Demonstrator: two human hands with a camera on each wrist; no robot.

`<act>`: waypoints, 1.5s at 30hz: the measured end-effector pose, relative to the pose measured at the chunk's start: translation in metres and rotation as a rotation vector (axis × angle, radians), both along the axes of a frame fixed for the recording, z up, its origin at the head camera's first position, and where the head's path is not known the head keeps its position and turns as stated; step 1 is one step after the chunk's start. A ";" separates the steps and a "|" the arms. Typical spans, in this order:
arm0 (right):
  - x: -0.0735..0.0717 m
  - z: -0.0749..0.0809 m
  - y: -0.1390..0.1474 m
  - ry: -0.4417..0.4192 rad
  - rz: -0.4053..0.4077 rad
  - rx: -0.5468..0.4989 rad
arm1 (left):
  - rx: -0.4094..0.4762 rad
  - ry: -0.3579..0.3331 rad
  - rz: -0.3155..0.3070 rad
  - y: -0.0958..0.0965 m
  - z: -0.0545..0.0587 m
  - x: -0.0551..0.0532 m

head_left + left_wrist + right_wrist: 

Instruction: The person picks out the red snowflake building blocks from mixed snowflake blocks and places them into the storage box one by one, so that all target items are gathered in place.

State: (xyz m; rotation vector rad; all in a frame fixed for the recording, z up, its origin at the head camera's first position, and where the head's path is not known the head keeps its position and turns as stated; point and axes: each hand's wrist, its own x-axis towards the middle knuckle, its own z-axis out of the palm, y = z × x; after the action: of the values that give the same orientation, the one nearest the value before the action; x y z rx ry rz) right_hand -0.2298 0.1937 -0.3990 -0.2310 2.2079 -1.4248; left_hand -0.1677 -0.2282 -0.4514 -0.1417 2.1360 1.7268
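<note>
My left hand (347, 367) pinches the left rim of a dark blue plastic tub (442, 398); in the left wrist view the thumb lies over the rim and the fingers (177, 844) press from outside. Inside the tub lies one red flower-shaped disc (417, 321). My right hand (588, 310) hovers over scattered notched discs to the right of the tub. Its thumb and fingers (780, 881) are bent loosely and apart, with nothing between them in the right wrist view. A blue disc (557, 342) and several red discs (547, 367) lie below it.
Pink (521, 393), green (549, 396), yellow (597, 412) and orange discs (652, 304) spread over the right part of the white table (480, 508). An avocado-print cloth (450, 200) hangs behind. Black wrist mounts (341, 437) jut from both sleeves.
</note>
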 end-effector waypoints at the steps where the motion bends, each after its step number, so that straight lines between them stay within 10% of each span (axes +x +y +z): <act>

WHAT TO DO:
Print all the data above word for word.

YOUR RESPONSE:
Demonstrator: two human hands with a camera on each wrist; no robot.

`<act>`: waypoints, 1.5s at 30hz: the measured end-effector pose, relative to the pose measured at the chunk's start: translation in metres and rotation as a rotation vector (axis × angle, radians), both along the axes of a frame fixed for the recording, z up, its origin at the head camera's first position, and where the head's path is not known the head keeps its position and turns as stated; step 1 is one step after the chunk's start. A ";" separates the steps and a "|" the arms. Typical spans, in this order:
arm0 (right):
  - x: -0.0735..0.0717 m
  - z: -0.0749..0.0809 m
  - y: -0.1390..0.1474 m
  - ry: -0.4417..0.4192 rad
  - rz: -0.4053..0.4077 rad
  - rx: -0.5468..0.4989 rad
arm1 (left):
  - rx: -0.4094..0.4762 rad
  - ry: -0.3579..0.3331 rad
  - rz: -0.3155..0.3070 rad
  - y: -0.0958..0.0965 m
  - z: -0.0545..0.0587 m
  - x: -0.0551..0.0532 m

head_left + left_wrist + right_wrist: 

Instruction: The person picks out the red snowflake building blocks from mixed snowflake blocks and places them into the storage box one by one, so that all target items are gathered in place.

State: (xyz m; rotation vector rad; all in a frame fixed for the recording, z up, its origin at the head camera's first position, and where the head's path is not known the head keeps its position and turns as stated; point and axes: each hand's wrist, its own x-axis towards the middle knuckle, its own z-axis out of the palm, y = z × x; after the action: of the values that give the same orientation, the one nearest the value before the action; x y z rx ry rz) right_hand -0.2298 0.1937 -0.3990 -0.2310 2.2079 -1.4248; left_hand -0.1677 -0.2282 -0.4514 -0.1417 2.1360 1.7268
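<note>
My left hand (347, 367) pinches the left rim of a dark blue plastic tub (442, 398); in the left wrist view the thumb lies over the rim and the fingers (177, 844) press from outside. Inside the tub lies one red flower-shaped disc (417, 321). My right hand (588, 310) hovers over scattered notched discs to the right of the tub. Its thumb and fingers (780, 881) are bent loosely and apart, with nothing between them in the right wrist view. A blue disc (557, 342) and several red discs (547, 367) lie below it.
Pink (521, 393), green (549, 396), yellow (597, 412) and orange discs (652, 304) spread over the right part of the white table (480, 508). An avocado-print cloth (450, 200) hangs behind. Black wrist mounts (341, 437) jut from both sleeves.
</note>
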 end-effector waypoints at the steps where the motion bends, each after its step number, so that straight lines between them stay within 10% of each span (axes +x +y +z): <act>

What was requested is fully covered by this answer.